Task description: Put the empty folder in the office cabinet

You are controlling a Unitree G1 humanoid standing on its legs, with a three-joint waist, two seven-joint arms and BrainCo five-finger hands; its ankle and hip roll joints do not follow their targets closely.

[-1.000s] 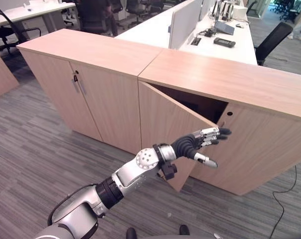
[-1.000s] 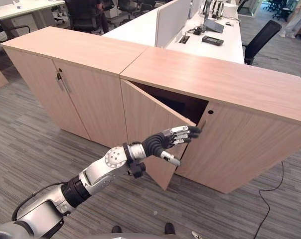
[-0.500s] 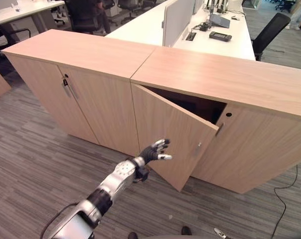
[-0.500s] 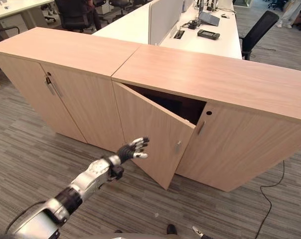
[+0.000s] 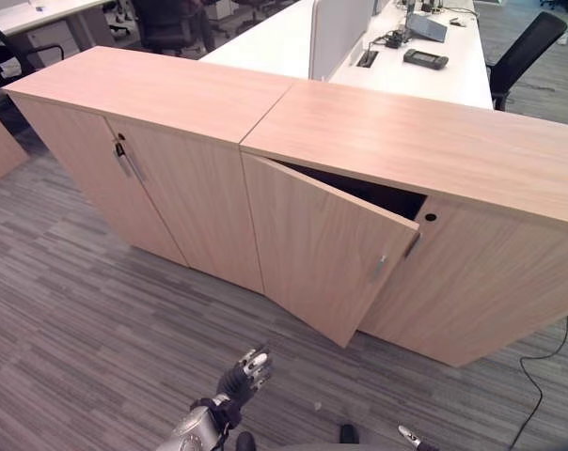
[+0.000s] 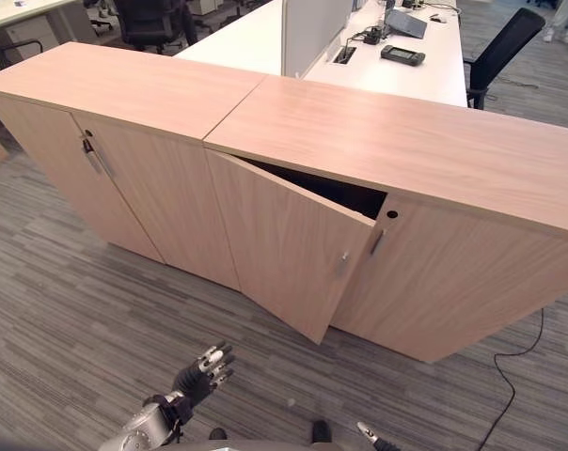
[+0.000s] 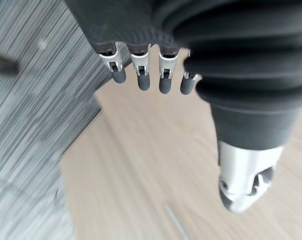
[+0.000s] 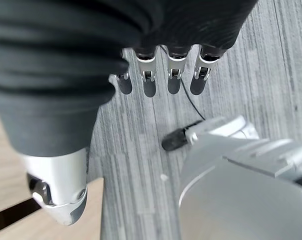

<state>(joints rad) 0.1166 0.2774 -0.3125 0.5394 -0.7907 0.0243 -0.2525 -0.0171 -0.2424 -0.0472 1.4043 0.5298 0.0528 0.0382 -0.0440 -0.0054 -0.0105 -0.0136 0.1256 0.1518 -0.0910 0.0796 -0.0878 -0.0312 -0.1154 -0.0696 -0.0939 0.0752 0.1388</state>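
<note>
Lowered from the cabinet door (image 5: pixel 326 249), my left hand (image 5: pixel 243 371) now hangs near the floor, fingers straight, holding nothing; my right hand (image 8: pixel 156 70) likewise. I cannot see the folder; the door stands ajar ahead.

Grey striped carpet floor (image 5: pixel 68 310). Behind the wooden units, a long white desk (image 5: pixel 284 42) with a grey divider screen (image 5: pixel 339 28) and dark devices on top. Black office chairs: one far right (image 5: pixel 524 52), others upper left (image 5: pixel 162 19).
</note>
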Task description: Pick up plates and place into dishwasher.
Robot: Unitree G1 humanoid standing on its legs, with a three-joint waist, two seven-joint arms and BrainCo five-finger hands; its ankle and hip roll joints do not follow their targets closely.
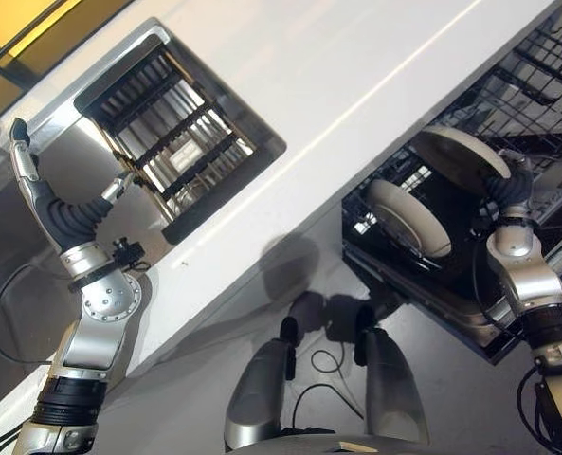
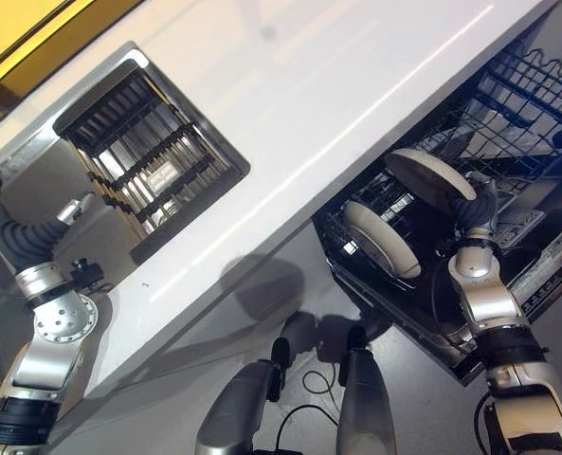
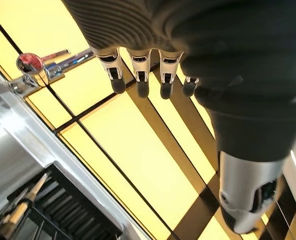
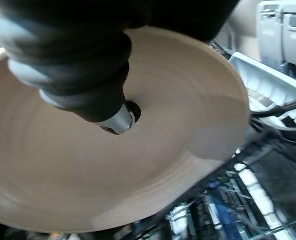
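- My right hand [image 1: 510, 190] grips a beige plate [image 1: 462, 156] by its rim, thumb pressed on its face, over the dishwasher rack [image 1: 546, 85].
- A second plate [image 1: 408, 218] stands on edge in that rack, just beside.
- My left hand [image 1: 34, 185] hangs open by the sink [image 1: 172, 133] in the white desk [image 1: 337, 85], fingers straight, holding nothing.

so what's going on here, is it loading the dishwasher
Yes. The right hand holds a beige plate over the pulled-out dishwasher rack, thumb pressed on its face. Another plate already stands on edge in the rack. The left hand is raised, fingers straight and holding nothing, beside a dish rack set into the white counter.
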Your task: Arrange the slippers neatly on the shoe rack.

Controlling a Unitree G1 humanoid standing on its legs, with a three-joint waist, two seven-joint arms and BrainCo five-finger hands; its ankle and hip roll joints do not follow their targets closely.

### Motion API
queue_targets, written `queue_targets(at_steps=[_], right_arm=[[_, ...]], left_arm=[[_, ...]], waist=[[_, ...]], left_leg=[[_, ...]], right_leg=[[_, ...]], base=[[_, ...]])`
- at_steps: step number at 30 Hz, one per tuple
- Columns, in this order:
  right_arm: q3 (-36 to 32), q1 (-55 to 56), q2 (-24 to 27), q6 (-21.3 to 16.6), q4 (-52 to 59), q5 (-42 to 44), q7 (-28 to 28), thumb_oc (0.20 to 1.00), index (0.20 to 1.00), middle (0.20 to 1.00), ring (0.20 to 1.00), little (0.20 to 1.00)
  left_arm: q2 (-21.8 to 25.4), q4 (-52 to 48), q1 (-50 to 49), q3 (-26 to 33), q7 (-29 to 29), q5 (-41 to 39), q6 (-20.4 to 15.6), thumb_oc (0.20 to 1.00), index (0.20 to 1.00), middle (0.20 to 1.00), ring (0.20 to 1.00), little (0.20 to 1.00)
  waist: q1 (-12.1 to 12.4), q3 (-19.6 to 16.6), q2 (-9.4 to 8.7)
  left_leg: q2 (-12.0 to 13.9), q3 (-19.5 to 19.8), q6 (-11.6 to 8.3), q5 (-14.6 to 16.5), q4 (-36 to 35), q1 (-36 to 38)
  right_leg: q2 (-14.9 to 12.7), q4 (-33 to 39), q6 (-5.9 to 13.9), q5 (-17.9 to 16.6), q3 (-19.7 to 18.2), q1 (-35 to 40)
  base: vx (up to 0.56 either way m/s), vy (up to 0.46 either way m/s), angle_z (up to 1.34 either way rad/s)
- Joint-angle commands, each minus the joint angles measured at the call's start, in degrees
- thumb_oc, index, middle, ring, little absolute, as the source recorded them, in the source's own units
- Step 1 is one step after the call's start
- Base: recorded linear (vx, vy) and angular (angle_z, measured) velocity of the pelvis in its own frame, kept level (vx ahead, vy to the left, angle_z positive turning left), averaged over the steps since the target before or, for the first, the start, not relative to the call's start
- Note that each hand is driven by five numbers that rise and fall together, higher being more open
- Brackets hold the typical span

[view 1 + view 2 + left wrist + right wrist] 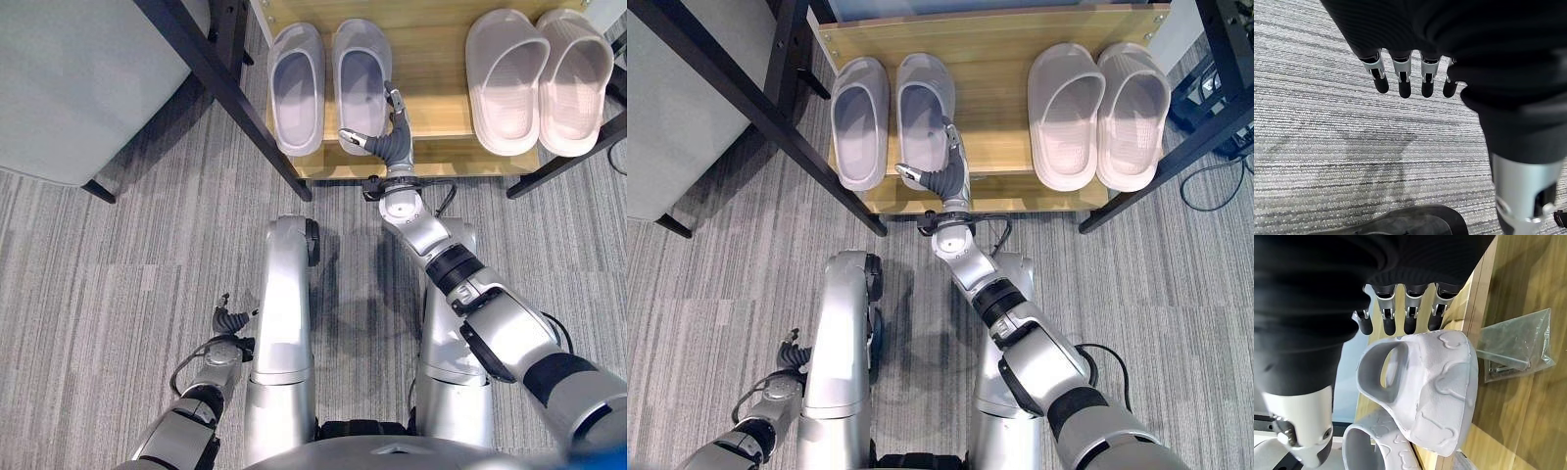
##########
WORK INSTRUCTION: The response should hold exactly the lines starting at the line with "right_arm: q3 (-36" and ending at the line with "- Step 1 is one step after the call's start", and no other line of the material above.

TASK ANSWER:
  right_arm: q3 (-36 to 32), q1 (-55 to 56), q2 (-24 to 27), q6 (-21.3 to 16.6), q4 (-52 to 59), q5 (-42 to 44), q7 (-28 to 28), thumb_oc (0.20 to 1.00), index (0.20 to 1.00), middle (0.20 to 1.00), ring (0.20 to 1.00), little (0.20 to 1.00)
  left_arm: q2 (-21.8 to 25.4), q4 (-52 to 48), q1 (-50 to 49), q3 (-26 to 33), q7 (-29 to 29), q5 (-41 to 39), q6 (-20.4 to 15.6), thumb_oc (0.20 to 1.00), index (0.20 to 1.00), middle (0.20 to 1.00), ring (0.20 to 1.00), little (0.20 to 1.00)
  waist: q1 (-12.1 to 12.4), q3 (-19.6 to 16.6), q2 (-9.4 to 8.7)
  left_leg: q2 (-12.0 to 13.9), q3 (-19.5 to 19.8), q6 (-11.6 to 8.3), q5 (-14.6 to 16.5), q4 (-36 to 35), q1 (-36 to 38)
  right_leg: q2 (-14.9 to 12.7), q4 (-33 to 39), q6 (-5.9 to 13.9), q5 (-17.9 to 16.6), q3 (-19.7 to 18.2), q1 (-35 to 40)
  base: vx (up to 0.56 either way m/s), vy (up to 0.46 either way m/s), angle_z (up to 1.34 either way rad/s)
- Joint-angle commands, each minus the joint angles measured at the call's start, in degrees
- thumb_oc, index, middle, ring, little absolute, as the source recorded them, in the source's own units
- Step 1 is one step after the call's start

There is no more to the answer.